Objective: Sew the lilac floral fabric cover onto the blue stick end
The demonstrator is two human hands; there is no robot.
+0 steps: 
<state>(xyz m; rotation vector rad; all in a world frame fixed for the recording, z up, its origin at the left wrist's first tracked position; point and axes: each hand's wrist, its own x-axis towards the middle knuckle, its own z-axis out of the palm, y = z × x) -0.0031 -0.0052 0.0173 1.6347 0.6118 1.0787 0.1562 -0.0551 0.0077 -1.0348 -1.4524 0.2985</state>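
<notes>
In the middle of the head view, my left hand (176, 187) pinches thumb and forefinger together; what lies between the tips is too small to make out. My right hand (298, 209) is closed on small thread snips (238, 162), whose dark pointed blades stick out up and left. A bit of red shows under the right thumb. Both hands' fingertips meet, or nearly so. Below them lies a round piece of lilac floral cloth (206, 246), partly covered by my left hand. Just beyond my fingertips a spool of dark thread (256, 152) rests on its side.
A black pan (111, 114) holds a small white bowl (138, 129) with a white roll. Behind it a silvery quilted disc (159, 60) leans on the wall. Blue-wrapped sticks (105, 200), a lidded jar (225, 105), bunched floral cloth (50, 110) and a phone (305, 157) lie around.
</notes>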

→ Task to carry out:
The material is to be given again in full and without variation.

→ Output for this exercise:
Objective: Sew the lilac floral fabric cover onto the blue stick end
The demonstrator is two human hands; there is no robot.
+0 steps: 
<state>(xyz m; rotation vector rad; all in a world frame fixed for the recording, z up, its origin at the left wrist's first tracked position; point and axes: each hand's wrist, its own x-axis towards the middle knuckle, its own z-axis out of the palm, y = z × x) -0.0031 -0.0052 0.0173 1.6347 0.6118 1.0787 0.1562 -0.0551 0.0077 -1.0348 -1.4524 0.2985</state>
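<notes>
In the middle of the head view, my left hand (176, 187) pinches thumb and forefinger together; what lies between the tips is too small to make out. My right hand (298, 209) is closed on small thread snips (238, 162), whose dark pointed blades stick out up and left. A bit of red shows under the right thumb. Both hands' fingertips meet, or nearly so. Below them lies a round piece of lilac floral cloth (206, 246), partly covered by my left hand. Just beyond my fingertips a spool of dark thread (256, 152) rests on its side.
A black pan (111, 114) holds a small white bowl (138, 129) with a white roll. Behind it a silvery quilted disc (159, 60) leans on the wall. Blue-wrapped sticks (105, 200), a lidded jar (225, 105), bunched floral cloth (50, 110) and a phone (305, 157) lie around.
</notes>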

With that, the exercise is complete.